Please let us know how you wish to proceed.

knoepfel commented 2 years ago

Comment by @cjbackhouse on 2020-08-13 14:42:11


Should I file new issues to downgrade the two errors in question?

I'm a bit worried the second case will overlap internally with something that really should be a fatal error though.

In both cases these are APIs that enable us to get a true/false response, and don't print any message to the screen for the "false" case. I guess it's bad that ROOT uses errors for these internally, but I don't have huge hopes for ROOT resolving those issues, if filed.

Is there a simple way to temporarily turn off the art hooking? If not, would requesting that be an alternate way forward?

bool ok;
{
   art::DontHookRootErrors guard;
   ok = mat.Determinant() != 0;
}
knoepfel commented 2 years ago

Comment by @knoepfel on 2020-08-13 16:00:20


Temporarily deactivating the handler is an interesting idea, but it's unfeasible as it adjusts ROOT's global state, which would be thread-unsafe. Without changing the handler, your best bet is to guard the function call with a try/catch block. It's icky, but it has the benefit of adjusting the behavior at only the call site instead of globally.

The handler is fairly fine-grained, allowing us to adjust the severity of messages that are (1) generated from specific locations, and (2) that contain specific strings. If you want to go this route, no need to create a separate issue. Just let us know what the specific conditions are (function call and/or message string) under which the severity should be downgraded.

knoepfel commented 2 years ago

Comment by @cjbackhouse on 2020-08-13 16:13:26


The first case is triggered by TMatrixT::Invert(), and annoyingly also TMatrixT::Determinant(), on singular matrices.

m.Invert();
Error in : matrix is singular
Error in : matrix is singular, 0 diag elements < tolerance of 2.2204e-16

m.Determinant();
Error in : matrix is singular
Error in : matrix is singular

I think in general I want to be able to use TDecomp[Whatever] classes and be able to detect failure without a fatal error.

The second case manifests as

@SUB=TTreeFormula::Compile
Bad numerical expression : "expression string"

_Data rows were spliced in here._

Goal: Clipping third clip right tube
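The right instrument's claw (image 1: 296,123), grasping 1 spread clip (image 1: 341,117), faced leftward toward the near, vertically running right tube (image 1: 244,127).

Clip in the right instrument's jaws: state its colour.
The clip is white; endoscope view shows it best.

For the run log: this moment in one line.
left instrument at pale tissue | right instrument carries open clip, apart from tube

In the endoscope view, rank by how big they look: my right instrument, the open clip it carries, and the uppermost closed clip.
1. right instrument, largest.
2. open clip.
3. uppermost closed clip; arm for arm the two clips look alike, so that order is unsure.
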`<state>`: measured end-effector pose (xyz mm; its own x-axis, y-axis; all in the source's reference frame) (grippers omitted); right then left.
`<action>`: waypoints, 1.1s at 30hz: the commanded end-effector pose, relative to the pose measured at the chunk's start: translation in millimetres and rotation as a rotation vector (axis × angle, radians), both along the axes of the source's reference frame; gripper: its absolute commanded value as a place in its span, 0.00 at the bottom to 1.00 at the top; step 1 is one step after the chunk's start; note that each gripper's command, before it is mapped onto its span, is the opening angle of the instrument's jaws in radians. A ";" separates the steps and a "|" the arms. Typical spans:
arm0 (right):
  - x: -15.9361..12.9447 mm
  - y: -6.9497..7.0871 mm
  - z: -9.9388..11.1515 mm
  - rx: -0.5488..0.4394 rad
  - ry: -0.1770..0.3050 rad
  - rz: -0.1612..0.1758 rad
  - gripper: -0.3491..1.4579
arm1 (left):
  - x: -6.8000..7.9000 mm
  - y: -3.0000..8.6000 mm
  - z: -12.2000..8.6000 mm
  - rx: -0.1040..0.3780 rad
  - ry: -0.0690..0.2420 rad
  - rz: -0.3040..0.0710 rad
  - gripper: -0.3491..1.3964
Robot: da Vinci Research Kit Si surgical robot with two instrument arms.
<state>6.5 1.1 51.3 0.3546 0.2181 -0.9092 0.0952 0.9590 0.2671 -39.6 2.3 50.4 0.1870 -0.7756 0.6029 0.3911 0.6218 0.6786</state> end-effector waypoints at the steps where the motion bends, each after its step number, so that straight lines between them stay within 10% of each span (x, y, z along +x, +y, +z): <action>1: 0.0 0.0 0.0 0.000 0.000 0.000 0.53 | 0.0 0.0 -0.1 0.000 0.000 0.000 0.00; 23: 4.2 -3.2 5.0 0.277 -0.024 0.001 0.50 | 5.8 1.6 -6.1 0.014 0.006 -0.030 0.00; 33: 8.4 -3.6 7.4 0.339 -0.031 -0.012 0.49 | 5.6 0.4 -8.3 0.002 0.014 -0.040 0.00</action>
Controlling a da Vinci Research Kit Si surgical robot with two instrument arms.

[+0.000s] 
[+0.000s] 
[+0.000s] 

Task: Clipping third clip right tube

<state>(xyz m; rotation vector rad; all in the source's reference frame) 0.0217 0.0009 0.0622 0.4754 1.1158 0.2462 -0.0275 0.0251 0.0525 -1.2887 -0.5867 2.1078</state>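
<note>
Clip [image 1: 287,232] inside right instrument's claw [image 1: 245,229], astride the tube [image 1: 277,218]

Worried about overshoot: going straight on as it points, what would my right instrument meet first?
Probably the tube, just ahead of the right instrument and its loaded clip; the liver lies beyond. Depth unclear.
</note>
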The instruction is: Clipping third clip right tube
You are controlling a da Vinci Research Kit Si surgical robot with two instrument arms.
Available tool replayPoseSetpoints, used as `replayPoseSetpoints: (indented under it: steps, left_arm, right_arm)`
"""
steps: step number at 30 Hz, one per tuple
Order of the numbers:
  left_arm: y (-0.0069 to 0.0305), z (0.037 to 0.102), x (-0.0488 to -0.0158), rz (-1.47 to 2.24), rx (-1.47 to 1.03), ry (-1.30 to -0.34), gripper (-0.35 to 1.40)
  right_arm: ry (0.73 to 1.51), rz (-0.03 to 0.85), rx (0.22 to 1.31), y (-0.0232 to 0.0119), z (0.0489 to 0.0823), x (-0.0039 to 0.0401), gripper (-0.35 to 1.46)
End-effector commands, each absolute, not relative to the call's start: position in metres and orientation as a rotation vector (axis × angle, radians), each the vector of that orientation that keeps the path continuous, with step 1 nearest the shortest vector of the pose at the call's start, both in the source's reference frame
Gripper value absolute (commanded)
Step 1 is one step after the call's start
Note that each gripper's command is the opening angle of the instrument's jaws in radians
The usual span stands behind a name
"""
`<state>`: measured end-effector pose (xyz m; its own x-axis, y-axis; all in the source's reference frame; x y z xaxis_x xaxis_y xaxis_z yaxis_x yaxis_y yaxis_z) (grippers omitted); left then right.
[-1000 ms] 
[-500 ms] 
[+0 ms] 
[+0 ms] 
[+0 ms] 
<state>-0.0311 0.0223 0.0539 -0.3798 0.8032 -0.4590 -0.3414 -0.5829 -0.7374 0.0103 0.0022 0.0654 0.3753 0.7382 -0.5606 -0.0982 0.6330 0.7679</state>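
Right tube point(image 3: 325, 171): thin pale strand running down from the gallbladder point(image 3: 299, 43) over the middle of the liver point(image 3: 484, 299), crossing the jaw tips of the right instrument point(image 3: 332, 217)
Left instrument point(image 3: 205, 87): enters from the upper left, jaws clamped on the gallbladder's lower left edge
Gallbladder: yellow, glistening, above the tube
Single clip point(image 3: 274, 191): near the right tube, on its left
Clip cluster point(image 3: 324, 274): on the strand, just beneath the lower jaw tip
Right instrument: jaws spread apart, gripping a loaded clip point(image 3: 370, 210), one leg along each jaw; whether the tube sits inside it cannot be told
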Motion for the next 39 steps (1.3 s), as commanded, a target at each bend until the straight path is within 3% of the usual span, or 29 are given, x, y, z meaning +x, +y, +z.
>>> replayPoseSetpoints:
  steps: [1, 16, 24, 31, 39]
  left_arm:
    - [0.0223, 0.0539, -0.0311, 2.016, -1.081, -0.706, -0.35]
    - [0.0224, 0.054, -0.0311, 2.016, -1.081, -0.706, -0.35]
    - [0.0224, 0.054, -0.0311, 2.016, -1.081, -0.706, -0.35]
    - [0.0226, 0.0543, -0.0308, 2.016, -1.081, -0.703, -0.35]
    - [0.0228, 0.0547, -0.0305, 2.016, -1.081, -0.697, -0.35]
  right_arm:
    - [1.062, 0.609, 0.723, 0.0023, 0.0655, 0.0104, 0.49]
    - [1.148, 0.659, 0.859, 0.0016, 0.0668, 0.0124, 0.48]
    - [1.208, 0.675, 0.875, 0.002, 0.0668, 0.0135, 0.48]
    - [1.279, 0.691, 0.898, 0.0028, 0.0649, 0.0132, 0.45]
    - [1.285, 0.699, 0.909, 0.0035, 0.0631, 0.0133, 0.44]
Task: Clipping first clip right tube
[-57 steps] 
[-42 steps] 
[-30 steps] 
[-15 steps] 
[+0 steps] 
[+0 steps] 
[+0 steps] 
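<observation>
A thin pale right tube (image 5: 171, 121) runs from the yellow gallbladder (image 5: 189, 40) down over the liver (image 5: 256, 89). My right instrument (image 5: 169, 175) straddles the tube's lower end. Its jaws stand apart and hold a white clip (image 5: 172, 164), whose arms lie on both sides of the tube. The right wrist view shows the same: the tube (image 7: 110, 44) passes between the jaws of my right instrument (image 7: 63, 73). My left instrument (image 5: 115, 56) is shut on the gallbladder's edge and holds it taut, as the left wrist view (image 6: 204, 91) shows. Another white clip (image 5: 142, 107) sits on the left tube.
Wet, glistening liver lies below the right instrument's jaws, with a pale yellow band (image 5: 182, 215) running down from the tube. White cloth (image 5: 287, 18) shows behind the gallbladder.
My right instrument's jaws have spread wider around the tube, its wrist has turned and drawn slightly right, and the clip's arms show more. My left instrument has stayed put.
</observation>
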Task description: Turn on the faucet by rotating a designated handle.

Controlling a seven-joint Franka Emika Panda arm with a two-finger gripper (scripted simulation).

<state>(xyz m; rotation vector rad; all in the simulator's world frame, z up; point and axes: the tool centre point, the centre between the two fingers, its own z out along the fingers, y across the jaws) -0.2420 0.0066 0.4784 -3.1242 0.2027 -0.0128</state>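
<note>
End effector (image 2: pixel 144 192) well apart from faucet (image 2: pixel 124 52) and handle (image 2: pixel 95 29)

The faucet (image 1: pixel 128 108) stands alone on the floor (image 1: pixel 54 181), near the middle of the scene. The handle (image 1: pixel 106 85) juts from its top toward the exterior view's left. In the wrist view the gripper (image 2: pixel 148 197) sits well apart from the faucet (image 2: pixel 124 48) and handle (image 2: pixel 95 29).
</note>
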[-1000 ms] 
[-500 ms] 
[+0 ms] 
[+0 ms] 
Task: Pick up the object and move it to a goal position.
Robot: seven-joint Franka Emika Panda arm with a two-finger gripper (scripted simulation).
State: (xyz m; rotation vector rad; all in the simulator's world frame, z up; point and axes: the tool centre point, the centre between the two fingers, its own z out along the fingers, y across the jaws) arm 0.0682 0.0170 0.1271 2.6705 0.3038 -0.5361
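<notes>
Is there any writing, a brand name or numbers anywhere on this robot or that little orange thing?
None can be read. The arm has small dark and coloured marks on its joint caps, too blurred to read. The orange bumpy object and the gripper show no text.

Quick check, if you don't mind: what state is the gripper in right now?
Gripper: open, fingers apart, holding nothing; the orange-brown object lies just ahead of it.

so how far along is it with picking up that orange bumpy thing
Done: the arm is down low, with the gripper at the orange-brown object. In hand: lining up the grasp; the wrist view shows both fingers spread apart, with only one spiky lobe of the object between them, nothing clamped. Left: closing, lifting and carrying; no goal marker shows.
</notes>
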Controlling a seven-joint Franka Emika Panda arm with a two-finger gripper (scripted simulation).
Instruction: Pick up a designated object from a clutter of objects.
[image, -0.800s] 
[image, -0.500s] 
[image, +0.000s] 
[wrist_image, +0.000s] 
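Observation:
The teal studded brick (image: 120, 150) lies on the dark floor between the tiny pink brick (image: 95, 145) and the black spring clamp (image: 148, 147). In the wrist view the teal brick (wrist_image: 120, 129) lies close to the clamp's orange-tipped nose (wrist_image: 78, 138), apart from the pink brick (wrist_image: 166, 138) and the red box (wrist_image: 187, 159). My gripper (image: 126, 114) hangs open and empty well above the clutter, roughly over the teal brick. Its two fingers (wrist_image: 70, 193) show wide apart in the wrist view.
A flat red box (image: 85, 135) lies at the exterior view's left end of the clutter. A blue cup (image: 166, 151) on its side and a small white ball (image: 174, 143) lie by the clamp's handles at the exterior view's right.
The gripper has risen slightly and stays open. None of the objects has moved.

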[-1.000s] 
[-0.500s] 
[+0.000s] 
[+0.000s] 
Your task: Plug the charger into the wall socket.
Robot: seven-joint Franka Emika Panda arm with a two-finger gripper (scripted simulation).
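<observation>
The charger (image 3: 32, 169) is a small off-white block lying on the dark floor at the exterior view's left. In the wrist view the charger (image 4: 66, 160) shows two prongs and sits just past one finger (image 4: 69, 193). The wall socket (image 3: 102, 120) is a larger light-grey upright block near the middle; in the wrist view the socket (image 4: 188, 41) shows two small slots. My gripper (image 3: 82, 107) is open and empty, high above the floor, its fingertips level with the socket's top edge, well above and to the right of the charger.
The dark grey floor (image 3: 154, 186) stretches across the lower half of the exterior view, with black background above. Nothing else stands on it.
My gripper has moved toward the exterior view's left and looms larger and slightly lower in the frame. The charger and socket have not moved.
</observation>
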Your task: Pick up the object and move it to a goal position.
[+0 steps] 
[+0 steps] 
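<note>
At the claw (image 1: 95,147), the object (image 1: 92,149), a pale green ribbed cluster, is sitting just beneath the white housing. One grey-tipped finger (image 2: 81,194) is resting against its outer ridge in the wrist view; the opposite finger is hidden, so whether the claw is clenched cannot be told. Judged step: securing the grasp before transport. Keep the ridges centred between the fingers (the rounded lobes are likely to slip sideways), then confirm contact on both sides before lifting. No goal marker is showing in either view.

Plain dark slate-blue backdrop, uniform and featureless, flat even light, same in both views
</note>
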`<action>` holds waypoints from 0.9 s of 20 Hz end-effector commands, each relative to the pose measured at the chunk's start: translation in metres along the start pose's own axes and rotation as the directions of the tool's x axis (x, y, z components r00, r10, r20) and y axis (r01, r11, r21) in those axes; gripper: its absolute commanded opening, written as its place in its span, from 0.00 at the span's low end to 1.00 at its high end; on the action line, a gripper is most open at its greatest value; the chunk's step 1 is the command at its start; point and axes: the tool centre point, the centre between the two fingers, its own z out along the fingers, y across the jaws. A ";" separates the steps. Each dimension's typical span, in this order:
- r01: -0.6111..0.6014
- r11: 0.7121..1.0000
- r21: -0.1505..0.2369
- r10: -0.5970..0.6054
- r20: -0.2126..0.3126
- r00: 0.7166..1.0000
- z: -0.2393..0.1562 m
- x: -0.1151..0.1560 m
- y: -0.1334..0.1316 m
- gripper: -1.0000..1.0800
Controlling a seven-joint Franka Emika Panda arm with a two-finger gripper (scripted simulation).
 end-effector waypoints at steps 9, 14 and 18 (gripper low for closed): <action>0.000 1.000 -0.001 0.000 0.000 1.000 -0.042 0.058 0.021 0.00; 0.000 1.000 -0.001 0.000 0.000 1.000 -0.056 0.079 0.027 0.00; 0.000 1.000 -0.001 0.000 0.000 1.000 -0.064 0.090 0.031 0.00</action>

This is triggered by this (clumsy) technique to figure out whether a particular expression exists in tree. Yes, adjusting the ignore level like this is not threadsafe.

int olderr = gErrorIgnoreLevel;
gErrorIgnoreLevel = 99999999;
TTreeFormula ttf("arbitrary name", "expression", tree);
TString junks = nname.c_str();
int junki;
int def = ttf.DefinedVariable("expression", junki);
gErrorIgnoreLevel = olderr;
bool exists = (def >= 0);

Ideally I would still like the warning message to be printed, if the ignore level is low enough.